Wednesday, April 17, 2024

Pret changed subscription app ‘to harvest and sell customer data’, claim experts


Tom Haynes
Tue, 16 April 2024

Pret app

Pret’s attempts to crack down on subscription sharing was partly driven by a need to harvest valuable data from its customers, experts have claimed.

In March, the company announced that members of the Club Pret scheme, which allows them five free drinks a day for a £30 monthly subscription, would have to log into the app every time they claimed the offer.

It was rumoured the change was part of a crackdown on subscription sharing.

Last week the coffee giant admitted it had been forced to offer refunds after customers complained that they had been locked out of their accounts as a result of the change.


Tech experts have suggested the main reason Pret has cracked down on account sharing is to harvest personal data about its customers, which it can then sell to advertisers.

Jake Moore, cybersecurity advisor at internet security firm ESET, said Pret will “have already planned to write off five coffees per customer”, knowing the cost will effectively be offset by data harvested through the app.

Users who access the offer by using a digital wallet or screenshotting a QR code had previously been able to bypass Pret’s attempts to collect information about its customers.

As part of the overhauls to the app, Pret removed compatibility with Apple and Google Wallets, and disabled screenshotting.

Afterwards, customers began reporting that they were unable to log into their accounts, and had been denied rewards known as “Pret Perks”, accrued by spending money at the chain, because of technical glitches.

Mr Moore said: “The reason companies offer freebies is often offset by the data collection and analysis that goes with it but if QR codes are used by others not associated with the app, the data collected can potentially become fruitless.

“Data collection is a currency in its own right – Pret is simply going above other data collections in keeping it specific to their account holders.”

Loyalty schemes have proven lucrative ways for brands to make money by selling customer data.

Britain’s biggest supermarkets, Tesco and Sainsbury’s, make roughly £300m a year from selling information about shopper preferences gathered through membership cards, the Times reported last year.

Third parties can then purchase the data from loyalty scheme providers and use it to create more targeted advertising.

Pret’s cookie policy says data collected by the app can be shared with Google, Meta, and Microsoft unless customers manually opt out.

Chad Teixeira, an entrepreneur and angel investor, believes Pret’s aim in tackling password sharing “was not to crack down on people drinking free coffee, but rather to draw valuable insights to help drive profits and re-engage their customers”.

Pret posted profits of £50.6m in the 2022 financial year – a figure more than double the last time it had been profitable in 2018.

The chain credited its success to the subscription service, first launched in 2020.

Mr Teixeira said: “Subscriptions represent a commitment from customers to repeatedly purchase their products or services but the additional selling of the additional data capture creates a new income stream for Pret.

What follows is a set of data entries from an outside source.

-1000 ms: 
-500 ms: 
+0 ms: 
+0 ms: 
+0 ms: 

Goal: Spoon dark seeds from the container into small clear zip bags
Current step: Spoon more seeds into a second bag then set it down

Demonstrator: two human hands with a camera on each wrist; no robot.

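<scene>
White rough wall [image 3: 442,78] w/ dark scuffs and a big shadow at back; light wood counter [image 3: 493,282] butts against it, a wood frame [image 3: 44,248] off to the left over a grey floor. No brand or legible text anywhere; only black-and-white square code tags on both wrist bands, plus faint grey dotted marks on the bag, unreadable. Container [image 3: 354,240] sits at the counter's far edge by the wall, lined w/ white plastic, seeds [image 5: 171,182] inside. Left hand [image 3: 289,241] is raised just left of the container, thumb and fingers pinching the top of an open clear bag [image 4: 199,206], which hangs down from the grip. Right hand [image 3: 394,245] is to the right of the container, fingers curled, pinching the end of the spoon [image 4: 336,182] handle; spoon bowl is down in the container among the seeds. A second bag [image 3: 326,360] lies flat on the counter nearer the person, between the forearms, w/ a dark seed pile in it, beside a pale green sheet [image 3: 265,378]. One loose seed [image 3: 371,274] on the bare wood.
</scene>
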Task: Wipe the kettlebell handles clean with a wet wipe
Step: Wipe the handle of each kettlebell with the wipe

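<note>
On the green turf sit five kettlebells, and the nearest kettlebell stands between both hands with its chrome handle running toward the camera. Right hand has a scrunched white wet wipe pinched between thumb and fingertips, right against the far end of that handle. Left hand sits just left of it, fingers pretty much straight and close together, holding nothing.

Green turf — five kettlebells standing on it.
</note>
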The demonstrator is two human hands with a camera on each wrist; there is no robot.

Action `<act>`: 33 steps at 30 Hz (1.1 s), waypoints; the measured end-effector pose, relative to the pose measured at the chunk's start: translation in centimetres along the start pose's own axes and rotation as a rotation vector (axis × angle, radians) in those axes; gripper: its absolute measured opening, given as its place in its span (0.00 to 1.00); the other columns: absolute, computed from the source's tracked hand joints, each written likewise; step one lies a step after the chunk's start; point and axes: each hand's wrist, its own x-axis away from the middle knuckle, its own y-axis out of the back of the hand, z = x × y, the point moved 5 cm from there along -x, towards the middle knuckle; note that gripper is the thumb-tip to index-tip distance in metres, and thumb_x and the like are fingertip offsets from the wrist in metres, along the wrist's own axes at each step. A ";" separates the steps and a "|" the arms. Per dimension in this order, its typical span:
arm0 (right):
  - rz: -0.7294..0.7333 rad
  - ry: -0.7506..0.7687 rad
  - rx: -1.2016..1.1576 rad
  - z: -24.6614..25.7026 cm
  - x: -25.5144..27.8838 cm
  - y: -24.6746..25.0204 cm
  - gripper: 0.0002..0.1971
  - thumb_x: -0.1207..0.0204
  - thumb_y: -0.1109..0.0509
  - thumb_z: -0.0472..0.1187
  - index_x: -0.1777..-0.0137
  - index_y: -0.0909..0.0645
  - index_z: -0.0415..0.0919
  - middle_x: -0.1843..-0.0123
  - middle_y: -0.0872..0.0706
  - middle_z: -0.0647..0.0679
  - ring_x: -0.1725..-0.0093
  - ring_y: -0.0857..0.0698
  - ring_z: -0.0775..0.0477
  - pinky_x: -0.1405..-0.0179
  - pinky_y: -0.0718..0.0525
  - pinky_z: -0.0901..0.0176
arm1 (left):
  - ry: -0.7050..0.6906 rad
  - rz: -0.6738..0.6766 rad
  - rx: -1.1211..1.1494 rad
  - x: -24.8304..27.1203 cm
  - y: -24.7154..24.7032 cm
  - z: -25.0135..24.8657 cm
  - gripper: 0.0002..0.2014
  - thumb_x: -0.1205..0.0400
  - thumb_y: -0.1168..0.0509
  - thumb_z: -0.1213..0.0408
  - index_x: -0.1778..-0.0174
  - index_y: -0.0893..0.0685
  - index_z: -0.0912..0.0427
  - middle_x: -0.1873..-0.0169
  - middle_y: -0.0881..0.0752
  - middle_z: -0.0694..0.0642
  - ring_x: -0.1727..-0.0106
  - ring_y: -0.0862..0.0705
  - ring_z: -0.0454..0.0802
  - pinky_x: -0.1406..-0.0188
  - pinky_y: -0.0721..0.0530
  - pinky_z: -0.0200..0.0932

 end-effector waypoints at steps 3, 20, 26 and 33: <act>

“By leveraging the customer data they’ve captured on the app their focus will be to shift this to third parties, like Google, to be able to increase ideal customer visibility online.

“Unbeknown to consumers who may just think they’re joining the subscription model for free coffee and a discount, their data will actually be being used for a much larger purpose of tracking purchasing behaviour, understanding customer preferences and eventually increasing profits.”

Pret has been contacted for comment.